Stella melirik ke pojok ruangan, menatap sosok berpakaian tertutup seba hitam itu dengan kerlingan manja.

"Biarkan dia menyelesaikan ucapannya, dear," Tegur Stella pada rekannya, ia mengerucutkan bibirnya.















Rriinnggg riinnnggg












Suara alarm di ruangan itu berbunyi, mengalihkan perhatian mereka.

"Sayang sekali Asmodeus, aku tidak bisa berlama-lama denganmu. Aku harus menangkap ikan besar hari ini hihihi," Stella terkikik.
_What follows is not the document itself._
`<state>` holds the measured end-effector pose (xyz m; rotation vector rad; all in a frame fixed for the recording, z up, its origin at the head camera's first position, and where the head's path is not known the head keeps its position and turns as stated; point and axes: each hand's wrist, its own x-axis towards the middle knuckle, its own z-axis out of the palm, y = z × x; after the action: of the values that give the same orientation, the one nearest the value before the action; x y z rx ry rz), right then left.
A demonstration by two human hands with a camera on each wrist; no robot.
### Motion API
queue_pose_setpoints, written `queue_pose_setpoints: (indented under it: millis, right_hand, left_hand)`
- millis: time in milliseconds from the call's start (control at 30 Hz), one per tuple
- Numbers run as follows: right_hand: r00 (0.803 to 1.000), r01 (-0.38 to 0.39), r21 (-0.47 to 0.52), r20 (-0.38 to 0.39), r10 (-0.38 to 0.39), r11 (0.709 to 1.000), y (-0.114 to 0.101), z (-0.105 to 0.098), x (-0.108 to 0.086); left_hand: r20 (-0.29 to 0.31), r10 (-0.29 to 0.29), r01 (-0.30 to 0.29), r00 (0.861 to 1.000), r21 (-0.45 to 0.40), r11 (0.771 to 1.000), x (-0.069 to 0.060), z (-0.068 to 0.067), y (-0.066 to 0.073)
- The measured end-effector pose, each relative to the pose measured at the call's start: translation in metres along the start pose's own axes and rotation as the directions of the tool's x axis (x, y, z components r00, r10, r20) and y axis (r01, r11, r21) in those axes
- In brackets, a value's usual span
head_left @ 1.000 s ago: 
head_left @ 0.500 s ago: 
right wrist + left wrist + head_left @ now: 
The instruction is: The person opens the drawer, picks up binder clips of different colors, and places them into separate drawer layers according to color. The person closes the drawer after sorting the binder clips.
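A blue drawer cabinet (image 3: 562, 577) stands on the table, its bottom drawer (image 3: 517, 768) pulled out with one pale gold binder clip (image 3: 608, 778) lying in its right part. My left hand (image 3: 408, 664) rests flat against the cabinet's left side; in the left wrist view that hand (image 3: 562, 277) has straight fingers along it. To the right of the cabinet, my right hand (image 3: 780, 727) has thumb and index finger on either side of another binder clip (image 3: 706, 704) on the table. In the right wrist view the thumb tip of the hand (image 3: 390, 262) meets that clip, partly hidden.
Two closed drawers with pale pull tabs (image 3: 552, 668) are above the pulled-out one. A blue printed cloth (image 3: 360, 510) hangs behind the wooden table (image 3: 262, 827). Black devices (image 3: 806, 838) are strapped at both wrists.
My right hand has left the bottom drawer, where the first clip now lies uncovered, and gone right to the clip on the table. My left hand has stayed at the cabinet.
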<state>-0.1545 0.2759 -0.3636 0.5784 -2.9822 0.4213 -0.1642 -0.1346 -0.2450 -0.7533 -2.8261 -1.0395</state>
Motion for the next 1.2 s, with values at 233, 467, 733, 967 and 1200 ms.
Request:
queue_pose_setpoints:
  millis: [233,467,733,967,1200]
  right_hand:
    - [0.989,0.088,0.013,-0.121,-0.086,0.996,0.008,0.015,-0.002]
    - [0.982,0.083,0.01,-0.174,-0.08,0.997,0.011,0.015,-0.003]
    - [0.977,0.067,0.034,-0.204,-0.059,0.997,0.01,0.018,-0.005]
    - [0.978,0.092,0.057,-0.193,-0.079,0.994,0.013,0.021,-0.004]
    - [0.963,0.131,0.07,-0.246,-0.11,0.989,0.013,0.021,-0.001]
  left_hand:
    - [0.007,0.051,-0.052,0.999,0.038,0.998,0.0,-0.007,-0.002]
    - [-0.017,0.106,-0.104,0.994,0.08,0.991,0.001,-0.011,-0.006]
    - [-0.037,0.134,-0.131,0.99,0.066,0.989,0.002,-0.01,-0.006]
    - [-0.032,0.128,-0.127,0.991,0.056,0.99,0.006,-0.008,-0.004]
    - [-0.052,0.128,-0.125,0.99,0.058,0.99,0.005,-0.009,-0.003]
Ia mengambil seutas tambang yang diberikan oleh rekannya, lantas berjalan kembali mendekati Alvin.

"Semoga kau mendapatkan banyak wanita di neraka," Ujar Stella, ia mengalungkan tambang tersebut ke leher Alvin.

Alvin meronta, tapi ikatan di kursinya terlalu kuat. Stella tertawa lagi, meraih pistol di sakunya.














Dor dor










"Aaarrrggghhh" Alvin maraung.

Stella melepaskan dua tembakan di masing masing tangan Alvin. Ia tersenyum samar, melepas ikatan tangan Alvin di kursi. Alvin tak melawan, seluruh badannya tak bisa digerakkan.

Stella menekan sebuah tombol, membuat suara mesin terdengar menderu. Tubuh Alvin perlahan terangkat ke atas, tali di lehernya terhubung dengan katrol pada mesin.

Alvin meronta, tangannya mati rasa dan tidak bisa di gerakkan. Wajahnya membiru, tercekik.

"Bagaimana rasanya saat jiwamu ingin bertahan tapi ragamu tidak mampu?" Stella terkekeh.

Tubuh Alvin mengejang, lidahnya terjulur bersamaan dengan air liurnya yang menetes. Matanya melotot dengan tatapan ngeri.

"Ahh, aku akan menangkap ikan yang sangat besar hari ini," Stella merenggangkan tubuhnya.

Matanya melirik komputer di sisi kirinya, menatap dua orang yang terdapat dalam layar komputernya sambil tersenyum menyeramkan.

Carol dan Sean terlihat berdiri di depan mobil dengan wajah khawatir.